Néanmoins, il faut noter que pour bénéficier des apports de l’IA, cette dernière doit être associée à une collaboration humaine. En plus de reposer sur les calculs, les rapports et la documentation, la gestion de projet prend également en compte les relations humaines, chose que ne peuvent pas construire les bots.

Vous pouvez également privilégier l’automatisation pour les actions qui concernent la planification des tâches et la visualisation des données. Par ailleurs, les robots, étant donné qu’ils prennent des décisions plus cohérentes, facilitent l’organisation des processus. Une fois que vous apprenez à tirer parti de l’intelligence artificielle, l’exécution de votre projet s’en trouvera considérablement facilitée.

Outre l’IA, l’apprentissage automatique et les robots peuvent grandement impacter le développement de vos projets. Par exemple, vous avez la possibilité de configurer un bot dont le rôle sera l’envoi des rapports quotidiens sur les projets ou la signalisation des risques éventuels.
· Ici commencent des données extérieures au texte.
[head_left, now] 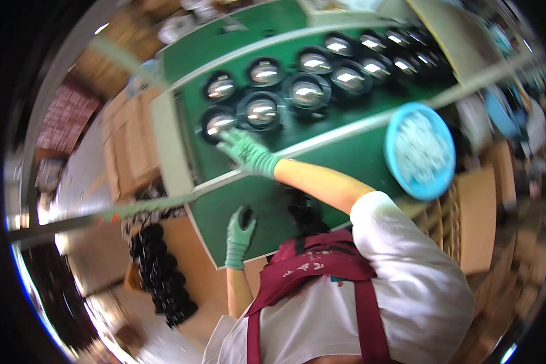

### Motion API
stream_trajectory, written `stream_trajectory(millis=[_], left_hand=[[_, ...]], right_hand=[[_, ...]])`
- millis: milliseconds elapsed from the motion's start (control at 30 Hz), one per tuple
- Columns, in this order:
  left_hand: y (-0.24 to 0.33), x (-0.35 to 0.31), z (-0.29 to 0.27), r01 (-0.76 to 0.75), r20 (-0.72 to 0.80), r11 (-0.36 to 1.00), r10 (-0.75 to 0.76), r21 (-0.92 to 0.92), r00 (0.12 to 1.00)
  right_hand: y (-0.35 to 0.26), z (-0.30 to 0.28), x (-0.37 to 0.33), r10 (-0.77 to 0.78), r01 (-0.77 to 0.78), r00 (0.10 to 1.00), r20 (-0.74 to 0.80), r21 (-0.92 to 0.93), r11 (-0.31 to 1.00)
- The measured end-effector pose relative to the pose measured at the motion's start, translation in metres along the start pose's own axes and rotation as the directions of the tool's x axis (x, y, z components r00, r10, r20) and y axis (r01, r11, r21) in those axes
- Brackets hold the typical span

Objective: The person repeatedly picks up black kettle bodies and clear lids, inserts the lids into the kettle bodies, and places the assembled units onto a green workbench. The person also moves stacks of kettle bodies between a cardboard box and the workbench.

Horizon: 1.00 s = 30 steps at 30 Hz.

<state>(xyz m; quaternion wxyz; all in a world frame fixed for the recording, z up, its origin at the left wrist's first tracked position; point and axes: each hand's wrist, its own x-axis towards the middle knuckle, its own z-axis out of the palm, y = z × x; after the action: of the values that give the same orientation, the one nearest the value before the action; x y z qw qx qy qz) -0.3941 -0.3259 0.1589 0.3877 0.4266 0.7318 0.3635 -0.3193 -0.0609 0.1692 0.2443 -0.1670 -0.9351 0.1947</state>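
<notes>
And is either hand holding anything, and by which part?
The left hand holds a small black piece; blur hides which part. For the right hand, I can't tell.

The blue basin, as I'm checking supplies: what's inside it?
The blue basin holds a heap of clear, whitish pieces, too blurred to identify. They hide its bottom and anything beneath them.

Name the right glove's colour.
The fabric glove on the right hand is pale green, best in the head view.

Right hand is covering part of a round piece, left hand is partly hiding a dark item, basin contents are blurring past identification, shirt is running off bottom edge.
</notes>
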Motion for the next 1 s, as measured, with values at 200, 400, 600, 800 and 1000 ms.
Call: stream_trajectory(millis=[200, 400, 600, 800, 1000], left_hand=[[0.114, 0.082, 0.067, -0.29, 0.057, 0.918, 0.286, 0.269, 0.957], [0.129, 0.176, 0.125, -0.463, 0.374, 0.714, 0.294, 0.526, 0.879], [0.211, 0.136, 0.254, -0.711, 0.614, 0.573, 0.404, 0.408, 0.678], [0.219, 0.136, 0.317, -0.807, 0.753, 0.4, 0.329, 0.435, 0.569], [0.307, 0.085, 0.361, -0.822, 0.707, 0.357, 0.426, 0.443, 0.565]], right_hand=[[-0.057, -0.138, -0.198, 0.445, -0.366, 0.784, -0.433, 0.257, 0.895], [-0.085, -0.193, -0.46, 0.709, -0.807, 0.177, -0.683, 0.311, 0.501], [-0.162, -0.187, -0.698, 0.528, -0.695, -0.553, -0.644, 0.707, 0.134], [-0.277, -0.14, -0.871, 0.339, -0.814, -0.577, -0.743, 0.49, -0.312], [-0.378, -0.067, -1.016, 0.377, -0.531, -0.831, -0.41, 0.382, -0.756]])
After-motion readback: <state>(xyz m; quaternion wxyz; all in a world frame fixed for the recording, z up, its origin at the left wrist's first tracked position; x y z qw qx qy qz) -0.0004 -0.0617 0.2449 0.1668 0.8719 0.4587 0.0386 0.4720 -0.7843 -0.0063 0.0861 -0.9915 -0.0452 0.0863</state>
L’influence de l’IA, en réalité, va au-delà de l’automatisation des tâches. Elle présente une véritable utilité dans l’obtention des informations sur les performances. De ce fait, elle vous permet de prendre des décisions plus cohérentes sur la base des données capturées.
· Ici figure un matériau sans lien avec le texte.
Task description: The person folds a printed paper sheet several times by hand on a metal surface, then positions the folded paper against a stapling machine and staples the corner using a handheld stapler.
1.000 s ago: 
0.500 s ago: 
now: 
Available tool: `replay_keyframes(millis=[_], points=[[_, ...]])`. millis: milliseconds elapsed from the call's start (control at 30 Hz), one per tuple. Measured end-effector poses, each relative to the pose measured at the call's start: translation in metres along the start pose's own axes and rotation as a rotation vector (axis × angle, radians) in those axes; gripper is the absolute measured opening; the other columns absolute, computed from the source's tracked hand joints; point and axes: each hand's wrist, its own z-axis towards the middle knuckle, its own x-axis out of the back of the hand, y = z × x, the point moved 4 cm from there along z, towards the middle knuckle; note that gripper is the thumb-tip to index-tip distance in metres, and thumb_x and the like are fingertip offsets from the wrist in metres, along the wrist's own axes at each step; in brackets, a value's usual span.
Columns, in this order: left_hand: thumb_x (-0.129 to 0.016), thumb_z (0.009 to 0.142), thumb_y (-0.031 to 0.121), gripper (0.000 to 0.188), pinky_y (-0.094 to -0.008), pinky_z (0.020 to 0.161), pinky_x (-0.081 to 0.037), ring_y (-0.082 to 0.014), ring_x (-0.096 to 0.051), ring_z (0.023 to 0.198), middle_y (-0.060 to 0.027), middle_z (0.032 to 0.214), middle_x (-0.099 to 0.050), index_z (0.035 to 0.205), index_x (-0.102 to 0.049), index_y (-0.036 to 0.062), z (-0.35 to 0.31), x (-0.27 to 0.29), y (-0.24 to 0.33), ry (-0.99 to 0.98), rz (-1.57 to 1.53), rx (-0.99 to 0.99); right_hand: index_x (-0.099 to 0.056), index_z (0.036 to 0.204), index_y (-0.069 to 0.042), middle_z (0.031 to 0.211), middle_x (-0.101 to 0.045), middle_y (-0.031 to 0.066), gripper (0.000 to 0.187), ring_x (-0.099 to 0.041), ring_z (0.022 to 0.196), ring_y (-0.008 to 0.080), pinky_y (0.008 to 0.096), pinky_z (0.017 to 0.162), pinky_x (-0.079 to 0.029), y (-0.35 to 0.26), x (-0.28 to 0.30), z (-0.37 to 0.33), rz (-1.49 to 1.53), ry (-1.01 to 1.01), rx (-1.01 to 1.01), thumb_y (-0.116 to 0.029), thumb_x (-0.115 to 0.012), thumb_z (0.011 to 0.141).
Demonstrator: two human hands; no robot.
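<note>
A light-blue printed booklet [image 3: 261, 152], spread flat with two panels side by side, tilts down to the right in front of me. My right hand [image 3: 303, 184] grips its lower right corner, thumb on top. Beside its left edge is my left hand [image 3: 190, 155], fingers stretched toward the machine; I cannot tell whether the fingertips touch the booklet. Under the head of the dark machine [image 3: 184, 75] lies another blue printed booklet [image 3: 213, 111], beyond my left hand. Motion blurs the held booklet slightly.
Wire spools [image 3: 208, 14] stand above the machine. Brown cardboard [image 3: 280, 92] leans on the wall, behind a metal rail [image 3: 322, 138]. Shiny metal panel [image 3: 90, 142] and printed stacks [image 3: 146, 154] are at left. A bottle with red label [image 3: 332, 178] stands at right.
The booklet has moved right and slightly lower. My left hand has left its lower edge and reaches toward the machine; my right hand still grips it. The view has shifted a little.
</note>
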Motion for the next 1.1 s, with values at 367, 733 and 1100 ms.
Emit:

Demande accrue de professionnels formés en gestion de projet

La vulgarisation de la gestion de projet a entraîné l’apparition de certains managers qui ne sont pas forcément formés pour une telle gestion. En effet, ils ont commencé, de manière imprévue, à gérer régulièrement des projets sur leur lieu de travail. Mais en général, ces professionnels non officiels ont eu assez de temps pour développer des compétences et rechercher des connaissances sur le terrain, ce qui leur permet d’être aptes pour le marché du travail.

Ajouter à cela, de nombreux chefs de projet priorisent les applications et les outils avancés pour garder le contrôle de leur flux de travail. En 2022, les entreprises, sans aucun doute, seront confrontées au développement des employés. Dans ces conditions, les nouveaux membres devront vite se familiariser avec les programmes d’automatisation. Quant aux managers, ils doivent déléguer les tâches plus tôt. Par ailleurs, plus quelqu’un est préparé, plus il aura la chance d’être recruté.
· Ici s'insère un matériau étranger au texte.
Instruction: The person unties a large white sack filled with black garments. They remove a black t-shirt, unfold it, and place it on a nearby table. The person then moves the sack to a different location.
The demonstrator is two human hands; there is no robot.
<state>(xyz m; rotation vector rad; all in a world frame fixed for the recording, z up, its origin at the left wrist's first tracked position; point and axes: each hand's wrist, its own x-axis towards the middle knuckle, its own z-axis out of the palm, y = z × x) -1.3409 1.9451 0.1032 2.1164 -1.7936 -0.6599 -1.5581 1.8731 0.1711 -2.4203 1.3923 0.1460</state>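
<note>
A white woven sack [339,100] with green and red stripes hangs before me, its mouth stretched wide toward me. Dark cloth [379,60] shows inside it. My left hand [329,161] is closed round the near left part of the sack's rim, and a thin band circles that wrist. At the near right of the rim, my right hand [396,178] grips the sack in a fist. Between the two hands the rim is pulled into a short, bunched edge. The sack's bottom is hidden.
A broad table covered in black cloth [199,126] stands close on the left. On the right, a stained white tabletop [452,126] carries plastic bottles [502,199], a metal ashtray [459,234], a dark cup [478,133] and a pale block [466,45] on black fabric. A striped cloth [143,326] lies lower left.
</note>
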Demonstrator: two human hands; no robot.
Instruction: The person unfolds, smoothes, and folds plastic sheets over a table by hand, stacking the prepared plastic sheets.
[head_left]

Tout cela signifie simplement qu’il faut une bonne maîtrise des compétences et des connaissances nécessaires pour le travail afin de rester compétitif. Heureusement, en 2022, plus de cours et de formations sur la gestion de projet seront proposés. Les cours dans le cadre de diplômes dans les domaines des affaires, du marketing et la technologie seront également disponibles. Vous n’aurez donc aucune difficulté à trouver les ressources essentielles pour donner un nouveau look à votre image de chef de projet.

La gestion de projet, comme vous le savez, connaît de nouvelles tendances. Le fait de les maîtriser vous permettra sûrement de rester au sommet de votre profession. Étant donné que cette année ne fait que commencer, assurez-vous d’utiliser ces tendances pour donner un nouveau souffle à votre entreprise.